Track down each line below containing the string "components" and copy it.

[Data items]
————
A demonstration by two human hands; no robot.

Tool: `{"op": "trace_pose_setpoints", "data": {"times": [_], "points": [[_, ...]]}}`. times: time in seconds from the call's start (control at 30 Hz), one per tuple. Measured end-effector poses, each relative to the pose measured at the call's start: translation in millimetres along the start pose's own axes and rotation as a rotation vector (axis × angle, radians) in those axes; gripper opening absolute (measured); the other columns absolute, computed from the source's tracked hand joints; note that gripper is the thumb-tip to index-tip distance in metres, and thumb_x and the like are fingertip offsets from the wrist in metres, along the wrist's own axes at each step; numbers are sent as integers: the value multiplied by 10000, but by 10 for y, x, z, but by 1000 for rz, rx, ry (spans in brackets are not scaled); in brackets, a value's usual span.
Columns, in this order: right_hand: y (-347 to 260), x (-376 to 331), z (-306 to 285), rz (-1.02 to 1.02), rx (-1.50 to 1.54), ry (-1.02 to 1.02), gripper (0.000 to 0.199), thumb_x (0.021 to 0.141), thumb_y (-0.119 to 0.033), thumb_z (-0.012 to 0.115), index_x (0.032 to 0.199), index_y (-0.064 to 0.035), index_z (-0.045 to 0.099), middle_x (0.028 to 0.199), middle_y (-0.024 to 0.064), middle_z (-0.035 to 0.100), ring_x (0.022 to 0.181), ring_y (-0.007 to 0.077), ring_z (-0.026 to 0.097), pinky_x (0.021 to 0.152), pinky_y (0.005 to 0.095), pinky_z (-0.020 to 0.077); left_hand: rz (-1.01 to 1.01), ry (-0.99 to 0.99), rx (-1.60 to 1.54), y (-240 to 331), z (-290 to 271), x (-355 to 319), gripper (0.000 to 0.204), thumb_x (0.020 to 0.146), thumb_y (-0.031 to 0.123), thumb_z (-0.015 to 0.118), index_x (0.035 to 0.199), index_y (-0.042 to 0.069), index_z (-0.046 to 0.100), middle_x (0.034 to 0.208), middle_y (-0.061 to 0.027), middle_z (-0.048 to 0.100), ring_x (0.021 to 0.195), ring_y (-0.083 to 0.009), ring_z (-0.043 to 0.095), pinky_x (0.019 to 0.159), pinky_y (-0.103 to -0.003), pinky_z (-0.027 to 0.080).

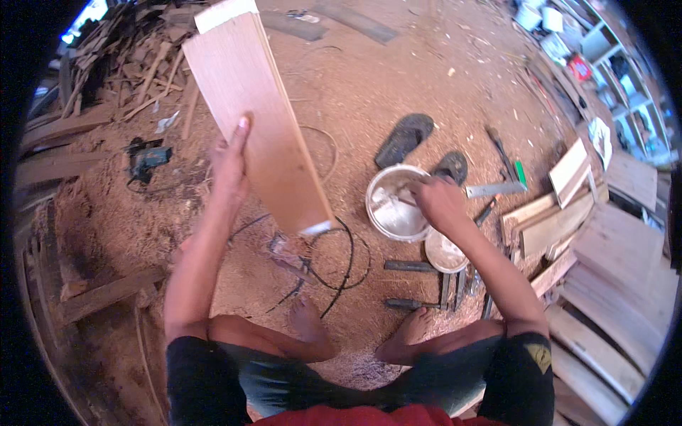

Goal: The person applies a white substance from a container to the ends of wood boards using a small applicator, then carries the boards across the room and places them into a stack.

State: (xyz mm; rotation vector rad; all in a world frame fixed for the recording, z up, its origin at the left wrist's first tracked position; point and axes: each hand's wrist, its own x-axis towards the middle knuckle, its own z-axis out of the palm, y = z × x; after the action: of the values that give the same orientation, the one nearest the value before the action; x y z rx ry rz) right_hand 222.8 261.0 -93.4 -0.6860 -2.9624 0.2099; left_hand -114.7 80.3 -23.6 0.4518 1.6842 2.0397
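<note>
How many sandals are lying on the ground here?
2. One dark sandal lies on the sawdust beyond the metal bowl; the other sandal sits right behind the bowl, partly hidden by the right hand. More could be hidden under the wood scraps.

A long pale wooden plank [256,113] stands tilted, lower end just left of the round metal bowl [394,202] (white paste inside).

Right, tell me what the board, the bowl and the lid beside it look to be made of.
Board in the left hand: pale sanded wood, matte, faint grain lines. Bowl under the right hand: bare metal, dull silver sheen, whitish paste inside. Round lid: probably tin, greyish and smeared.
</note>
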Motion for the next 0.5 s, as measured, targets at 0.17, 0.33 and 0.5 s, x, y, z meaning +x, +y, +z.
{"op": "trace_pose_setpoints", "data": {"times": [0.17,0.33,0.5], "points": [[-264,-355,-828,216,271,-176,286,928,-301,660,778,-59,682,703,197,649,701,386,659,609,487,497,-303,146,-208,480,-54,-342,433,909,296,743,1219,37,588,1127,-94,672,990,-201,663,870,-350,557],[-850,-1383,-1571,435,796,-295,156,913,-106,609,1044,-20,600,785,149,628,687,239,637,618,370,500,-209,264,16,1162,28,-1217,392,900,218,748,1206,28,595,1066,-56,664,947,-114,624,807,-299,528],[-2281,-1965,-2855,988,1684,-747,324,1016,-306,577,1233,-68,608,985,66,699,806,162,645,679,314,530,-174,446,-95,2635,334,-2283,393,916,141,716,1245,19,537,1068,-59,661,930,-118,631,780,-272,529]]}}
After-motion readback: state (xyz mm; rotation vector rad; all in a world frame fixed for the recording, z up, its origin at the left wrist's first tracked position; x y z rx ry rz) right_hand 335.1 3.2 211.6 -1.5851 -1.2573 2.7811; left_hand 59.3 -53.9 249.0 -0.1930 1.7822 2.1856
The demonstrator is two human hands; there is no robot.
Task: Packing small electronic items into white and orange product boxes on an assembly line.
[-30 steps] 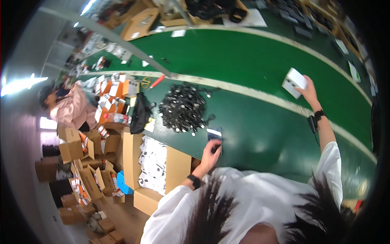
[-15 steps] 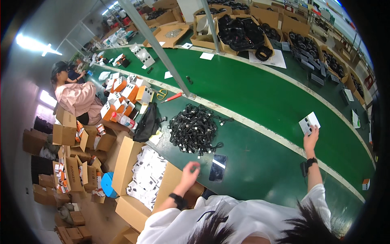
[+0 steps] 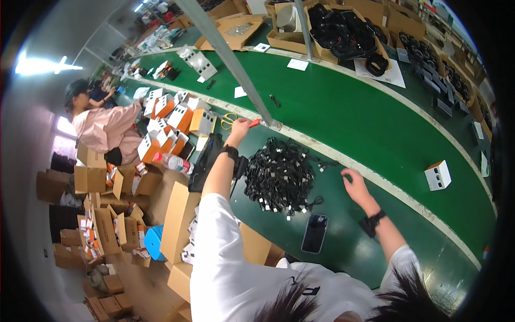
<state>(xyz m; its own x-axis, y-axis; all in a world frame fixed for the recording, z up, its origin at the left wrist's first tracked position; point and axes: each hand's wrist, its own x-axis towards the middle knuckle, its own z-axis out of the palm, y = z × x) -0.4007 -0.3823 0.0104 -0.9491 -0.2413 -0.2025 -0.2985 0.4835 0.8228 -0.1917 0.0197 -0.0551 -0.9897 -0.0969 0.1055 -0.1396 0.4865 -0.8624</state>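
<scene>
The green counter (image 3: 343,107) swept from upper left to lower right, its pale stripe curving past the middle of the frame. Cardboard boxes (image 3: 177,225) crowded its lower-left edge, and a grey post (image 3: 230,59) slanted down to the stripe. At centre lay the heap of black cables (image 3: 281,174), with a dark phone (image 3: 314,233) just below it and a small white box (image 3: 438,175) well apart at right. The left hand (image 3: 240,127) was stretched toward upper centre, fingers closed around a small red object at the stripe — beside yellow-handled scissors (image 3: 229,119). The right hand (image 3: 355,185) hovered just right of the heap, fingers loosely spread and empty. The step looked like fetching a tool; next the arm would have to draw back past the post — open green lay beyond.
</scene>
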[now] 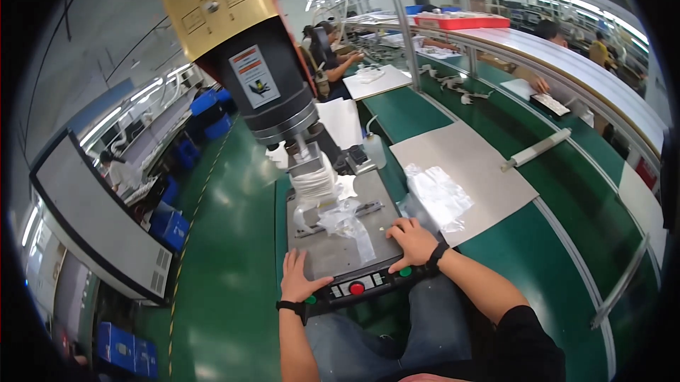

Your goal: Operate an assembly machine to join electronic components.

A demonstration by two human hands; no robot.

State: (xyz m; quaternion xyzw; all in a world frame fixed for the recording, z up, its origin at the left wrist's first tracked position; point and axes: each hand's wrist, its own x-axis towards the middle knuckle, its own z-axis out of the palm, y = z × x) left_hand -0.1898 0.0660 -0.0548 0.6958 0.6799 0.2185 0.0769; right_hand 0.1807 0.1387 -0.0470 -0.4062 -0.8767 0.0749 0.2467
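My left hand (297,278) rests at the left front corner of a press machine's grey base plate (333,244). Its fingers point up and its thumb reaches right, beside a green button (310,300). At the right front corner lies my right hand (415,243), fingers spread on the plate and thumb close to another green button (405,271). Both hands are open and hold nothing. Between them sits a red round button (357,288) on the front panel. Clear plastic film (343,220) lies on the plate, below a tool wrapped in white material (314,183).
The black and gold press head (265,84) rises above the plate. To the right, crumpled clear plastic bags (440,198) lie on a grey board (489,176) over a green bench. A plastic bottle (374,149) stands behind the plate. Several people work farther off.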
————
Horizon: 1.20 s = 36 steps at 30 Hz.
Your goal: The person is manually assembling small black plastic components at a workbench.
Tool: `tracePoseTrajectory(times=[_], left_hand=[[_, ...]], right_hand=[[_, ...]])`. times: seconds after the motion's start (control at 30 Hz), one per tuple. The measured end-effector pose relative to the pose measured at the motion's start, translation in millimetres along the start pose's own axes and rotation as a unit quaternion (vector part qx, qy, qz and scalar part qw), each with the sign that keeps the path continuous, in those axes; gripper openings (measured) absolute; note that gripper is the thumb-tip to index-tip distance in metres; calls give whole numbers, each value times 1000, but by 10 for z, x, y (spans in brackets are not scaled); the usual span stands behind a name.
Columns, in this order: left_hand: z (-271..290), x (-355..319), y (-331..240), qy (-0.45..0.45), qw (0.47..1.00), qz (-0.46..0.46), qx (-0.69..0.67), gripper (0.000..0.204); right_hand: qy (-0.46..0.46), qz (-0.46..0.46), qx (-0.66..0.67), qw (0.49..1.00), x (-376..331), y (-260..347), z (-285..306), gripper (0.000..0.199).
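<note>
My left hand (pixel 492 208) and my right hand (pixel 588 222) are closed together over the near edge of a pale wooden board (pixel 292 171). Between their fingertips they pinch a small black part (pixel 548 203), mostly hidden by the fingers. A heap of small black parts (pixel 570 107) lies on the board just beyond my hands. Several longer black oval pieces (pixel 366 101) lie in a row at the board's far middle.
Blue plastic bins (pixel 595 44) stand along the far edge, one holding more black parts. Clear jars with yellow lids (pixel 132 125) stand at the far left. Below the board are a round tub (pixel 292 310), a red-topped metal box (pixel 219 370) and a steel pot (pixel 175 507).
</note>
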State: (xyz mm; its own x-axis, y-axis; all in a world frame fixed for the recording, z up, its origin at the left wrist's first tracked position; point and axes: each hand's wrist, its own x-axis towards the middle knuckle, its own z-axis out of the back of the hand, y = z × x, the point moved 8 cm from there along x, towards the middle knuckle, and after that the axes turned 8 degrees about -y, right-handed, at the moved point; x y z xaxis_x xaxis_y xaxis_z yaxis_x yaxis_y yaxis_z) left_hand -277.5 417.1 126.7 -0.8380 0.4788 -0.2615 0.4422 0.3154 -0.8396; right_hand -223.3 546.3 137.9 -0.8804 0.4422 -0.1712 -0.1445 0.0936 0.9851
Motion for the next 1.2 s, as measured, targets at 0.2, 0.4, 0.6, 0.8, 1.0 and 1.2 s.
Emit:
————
> Reply:
Your goal: Operate an assembly machine to join electronic components.
Your goal: The person is manually assembling small black plastic components at a workbench.

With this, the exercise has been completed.